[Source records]

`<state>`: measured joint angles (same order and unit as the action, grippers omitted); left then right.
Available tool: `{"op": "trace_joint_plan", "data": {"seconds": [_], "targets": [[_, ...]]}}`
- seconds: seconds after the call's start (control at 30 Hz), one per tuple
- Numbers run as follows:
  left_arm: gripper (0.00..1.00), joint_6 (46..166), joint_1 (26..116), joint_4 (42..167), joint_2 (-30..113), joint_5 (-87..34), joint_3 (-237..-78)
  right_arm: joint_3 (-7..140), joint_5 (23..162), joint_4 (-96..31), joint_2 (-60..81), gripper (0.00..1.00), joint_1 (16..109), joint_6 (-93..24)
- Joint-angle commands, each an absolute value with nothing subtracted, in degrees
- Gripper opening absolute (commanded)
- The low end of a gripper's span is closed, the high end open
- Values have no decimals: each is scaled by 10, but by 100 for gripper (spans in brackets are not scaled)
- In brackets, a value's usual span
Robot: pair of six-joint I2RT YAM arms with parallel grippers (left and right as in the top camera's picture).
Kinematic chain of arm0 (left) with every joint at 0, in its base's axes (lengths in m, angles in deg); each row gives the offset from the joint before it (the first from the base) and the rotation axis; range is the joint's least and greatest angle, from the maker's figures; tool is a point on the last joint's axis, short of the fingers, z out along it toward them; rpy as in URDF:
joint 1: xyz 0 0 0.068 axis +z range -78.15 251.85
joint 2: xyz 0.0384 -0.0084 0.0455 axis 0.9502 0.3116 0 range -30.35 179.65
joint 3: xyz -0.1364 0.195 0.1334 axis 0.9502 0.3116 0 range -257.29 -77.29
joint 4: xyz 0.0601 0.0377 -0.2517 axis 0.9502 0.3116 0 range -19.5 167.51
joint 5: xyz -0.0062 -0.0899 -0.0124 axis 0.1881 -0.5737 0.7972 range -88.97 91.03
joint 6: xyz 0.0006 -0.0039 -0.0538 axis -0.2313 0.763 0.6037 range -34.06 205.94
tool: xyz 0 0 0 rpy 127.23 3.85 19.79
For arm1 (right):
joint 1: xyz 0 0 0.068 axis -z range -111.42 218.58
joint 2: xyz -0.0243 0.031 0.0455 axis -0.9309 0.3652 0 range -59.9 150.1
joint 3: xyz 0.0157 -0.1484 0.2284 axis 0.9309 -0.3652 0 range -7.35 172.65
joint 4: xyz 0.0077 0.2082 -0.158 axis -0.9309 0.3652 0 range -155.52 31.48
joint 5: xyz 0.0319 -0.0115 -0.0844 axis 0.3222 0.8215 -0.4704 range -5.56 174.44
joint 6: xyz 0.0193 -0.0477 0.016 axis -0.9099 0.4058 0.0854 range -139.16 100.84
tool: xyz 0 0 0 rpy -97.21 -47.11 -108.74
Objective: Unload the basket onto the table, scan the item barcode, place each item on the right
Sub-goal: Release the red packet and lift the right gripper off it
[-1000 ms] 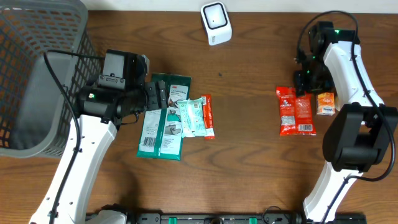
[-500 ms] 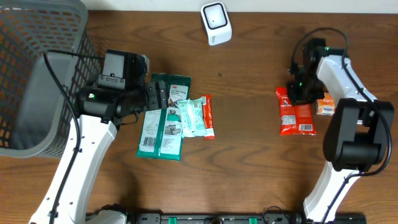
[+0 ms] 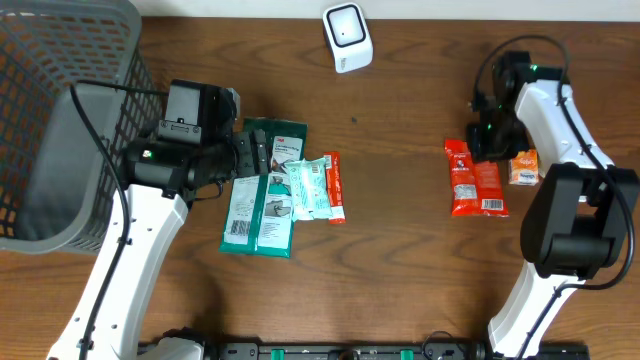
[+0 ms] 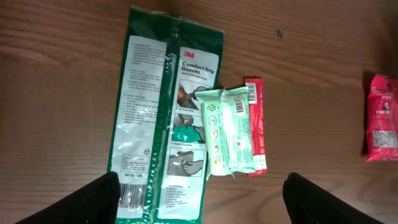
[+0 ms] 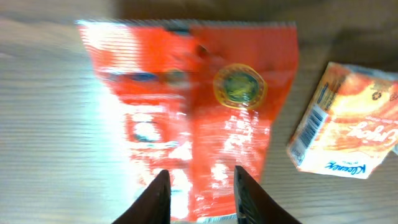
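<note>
The white barcode scanner stands at the table's far edge with its window up, so an item probably has to be lifted to it. The likeliest item, a red foil packet, lies flat to the right of the scanner and nearer the robot. The right gripper hangs over the packet's near edge, its fingers narrowly apart and pinching nothing visible, which suggests a pickup being lined up. The packet's print is too blurred to read.

Further right of the scanner, an orange pack reads "Kleenex" and has a barcode on its end.

Left of the scanner and nearer the robot, the left gripper waits with its fingers wide apart over a green pack marked "3M Comfort Grip Gloves". The green pack has a barcode at its near corner.
</note>
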<state>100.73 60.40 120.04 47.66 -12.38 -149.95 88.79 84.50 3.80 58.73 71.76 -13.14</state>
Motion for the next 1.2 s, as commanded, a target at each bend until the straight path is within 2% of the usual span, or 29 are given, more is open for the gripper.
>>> {"op": "trace_joint_plan", "data": {"seconds": [0.0, 0.13, 0.3, 0.63, 1.17], "targets": [[84, 1002, 606, 1202, 480, -124, -1499, 902, 971, 49, 576, 33, 707, -136], [84, 1002, 606, 1202, 480, -124, -1499, 876, 1042, 45, 577, 33, 694, -136], [84, 1002, 606, 1202, 480, -124, -1499, 795, 1036, 9, 577, 32, 670, -136], [84, 1002, 606, 1202, 480, -124, -1499, 740, 898, -61, 577, 31, 669, -174], [84, 1002, 606, 1202, 480, -124, -1499, 740, 852, -49, 577, 32, 698, -183]]}}
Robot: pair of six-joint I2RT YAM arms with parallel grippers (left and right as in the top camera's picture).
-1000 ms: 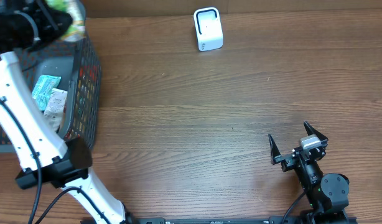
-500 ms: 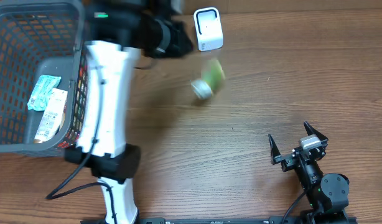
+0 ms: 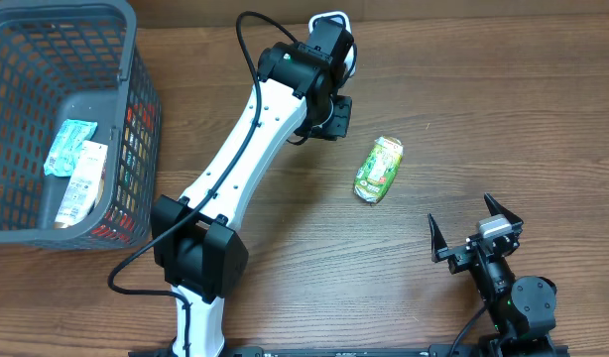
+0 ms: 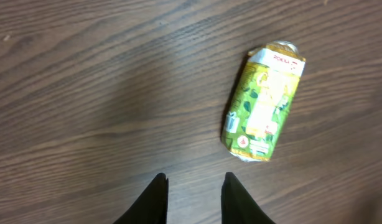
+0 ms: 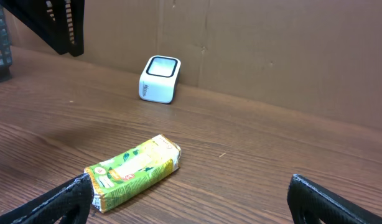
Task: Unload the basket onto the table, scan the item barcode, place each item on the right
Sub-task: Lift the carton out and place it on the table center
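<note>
Far left: grey basket [image 3: 141, 109] sits on the wooden surface [image 3: 314, 288]. I see a teal packet [image 3: 70, 145] and a white packet [image 3: 84, 180] lying just beside each other on its floor.

Left arm [image 3: 245, 139]: runs diagonally from the near edge up toward the far side, with its wrist over the scanner. Left tool [image 4: 194, 182]: in its own camera the two fingers point down at bare wood. There is a narrow gap between them and nothing in it. It is not touching the pack.

Scanner [image 5: 160, 79]: small white box, upright at the far edge. From overhead I get only a sliver of it, since the left wrist covers the rest.

Green pack [image 3: 380, 169]: lies flat on its side on the surface, nothing holding it. It is right of the left tool and apart from it, on the near side of the scanner, between scanner and right tool. Its long axis is tilted. I can't pick out a barcode on the face that shows.

Right tool [image 3: 463, 223]: near right corner, low over the surface. Its fingers are spread wide and empty, well apart from the pack, which sits ahead and to its left.
</note>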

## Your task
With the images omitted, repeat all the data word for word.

## Answer box
`<state>`: measured joint angles (same order and unit as the action, grippers omitted); left then right.
Available tool: `{"op": "trace_joint_plan", "data": {"seconds": [_], "targets": [[_, ...]]}}`
- seconds: seconds after the call's start (control at 30 Hz), one per tuple
- Numbers run as follows:
  left_arm: gripper (0.00..1.00), joint_6 (46..166), joint_1 (26..116), joint_4 (42..167), joint_2 (-30..113), joint_5 (-87..34), joint_3 (-237..-78)
  right_arm: joint_3 (-7..140), joint_5 (23..162), joint_4 (-96..31), joint_2 (-60..81), gripper (0.00..1.00), joint_1 (16..109), joint_6 (-93..24)
- Joint-angle commands, each an absolute value with nothing subtracted, in degrees
- Gripper opening absolute (commanded)
- The low end of a gripper's span is closed, the high end open
- Values have no decimals: each is scaled by 10, but by 100 for gripper (spans in brackets are not scaled)
- In brackets, a value's usual span
Robot: pair of six-joint I2RT YAM arms with parallel grippers (left and right as in the top camera's picture).
Kinematic chain of arm0 (left) with every joint at 0, in its base's axes (lengths in m, angles in deg); each row gives the offset from the joint before it (the first from the base) and the rotation axis; range is the joint's least and greatest angle, from the maker's figures; tool is a point on the last joint's axis, short of the fingers, z out along it toward them; rpy as in URDF:
joint 1: xyz 0 0 0.068 axis +z range -78.15 251.85
joint 2: xyz 0.0384 -0.0084 0.0455 axis 0.9502 0.3116 0 range -30.35 179.65
joint 3: xyz -0.1364 0.195 0.1334 axis 0.9502 0.3116 0 range -257.29 -77.29
joint 4: xyz 0.0601 0.0377 -0.2517 axis 0.9502 0.3116 0 range -19.5 167.51
joint 5: xyz -0.0062 -0.0899 -0.0124 axis 0.1881 -0.5737 0.7972 range -88.97 91.03
joint 6: xyz 0.0006 -0.0039 -0.0538 axis -0.2313 0.763 0.6037 range -34.06 205.94
tool: xyz 0 0 0 rpy 127.23 3.85 19.79
For arm1 (right):
joint 1: xyz 0 0 0.068 axis -z range -111.42 218.58
joint 2: xyz -0.0243 0.031 0.0455 axis -0.9309 0.3652 0 range -59.9 150.1
joint 3: xyz 0.0157 -0.1484 0.2284 axis 0.9309 -0.3652 0 range -7.35 172.65
joint 4: xyz 0.0077 0.2082 -0.158 axis -0.9309 0.3652 0 range -155.52 31.48
joint 5: xyz 0.0319 -0.0115 -0.0844 axis 0.3222 0.8215 -0.4704 range -5.56 174.44
joint 6: xyz 0.0193 -0.0477 0.016 axis -0.9099 0.4058 0.0854 range -139.16 100.84
tool: xyz 0 0 0 rpy -97.21 -47.11 -108.74
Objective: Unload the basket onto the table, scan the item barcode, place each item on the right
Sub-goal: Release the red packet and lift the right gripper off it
[-1000 ms] 
[-500 ms] 
[+0 ms] 
[+0 ms] 
[+0 ms] 
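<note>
The white barcode scanner stands at the table's far edge with its window up, so an item probably has to be lifted to it. The likeliest item, a red foil packet, lies flat to the right of the scanner and nearer the robot. The right gripper hangs over the packet's near edge, its fingers narrowly apart and pinching nothing visible, which suggests a pickup being lined up. The packet's print is too blurred to read.

Further right of the scanner, an orange pack reads "Kleenex" and has a barcode on its end.

Left of the scanner and nearer the robot, the left gripper waits with its fingers wide apart over a green pack marked "3M Comfort Grip Gloves". The green pack has a barcode at its near corner.
</note>
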<state>100.73 60.40 120.04 47.66 -12.38 -149.95 88.79 84.50 3.80 58.73 71.76 -13.14</state>
Motion for the next 1.2 s, as commanded, a target at each bend until the straight path is within 2% of the usual span, or 29 are given, more is open for the gripper.
>>> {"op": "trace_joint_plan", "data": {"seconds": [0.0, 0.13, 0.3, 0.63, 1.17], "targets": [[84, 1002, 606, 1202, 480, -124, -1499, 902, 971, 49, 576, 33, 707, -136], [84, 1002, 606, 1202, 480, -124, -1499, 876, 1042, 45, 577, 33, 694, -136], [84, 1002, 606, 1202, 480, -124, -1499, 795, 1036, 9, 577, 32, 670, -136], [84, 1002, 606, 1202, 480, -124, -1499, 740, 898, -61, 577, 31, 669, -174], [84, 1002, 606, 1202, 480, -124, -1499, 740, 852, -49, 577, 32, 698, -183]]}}
Robot: pair of six-joint I2RT YAM arms with parallel grippers (left and right as in the top camera's picture).
-1000 ms: 
-500 ms: 
+0 ms: 
+0 ms: 
+0 ms: 
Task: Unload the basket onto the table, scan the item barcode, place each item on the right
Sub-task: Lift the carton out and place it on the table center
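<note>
Far left: grey basket [image 3: 141, 109] sits on the wooden surface [image 3: 314, 288]. I see a teal packet [image 3: 70, 145] and a white packet [image 3: 84, 180] lying just beside each other on its floor.

Left arm [image 3: 245, 139]: runs diagonally from the near edge up toward the far side, with its wrist over the scanner. Left tool [image 4: 194, 182]: in its own camera the two fingers point down at bare wood. There is a narrow gap between them and nothing in it. It is not touching the pack.

Scanner [image 5: 160, 79]: small white box, upright at the far edge. From overhead I get only a sliver of it, since the left wrist covers the rest.

Green pack [image 3: 380, 169]: lies flat on its side on the surface, nothing holding it. It is right of the left tool and apart from it, on the near side of the scanner, between scanner and right tool. Its long axis is tilted. I can't pick out a barcode on the face that shows.

Right tool [image 3: 463, 223]: near right corner, low over the surface. Its fingers are spread wide and empty, well apart from the pack, which sits ahead and to its left.
</note>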

The exercise has been answered in full.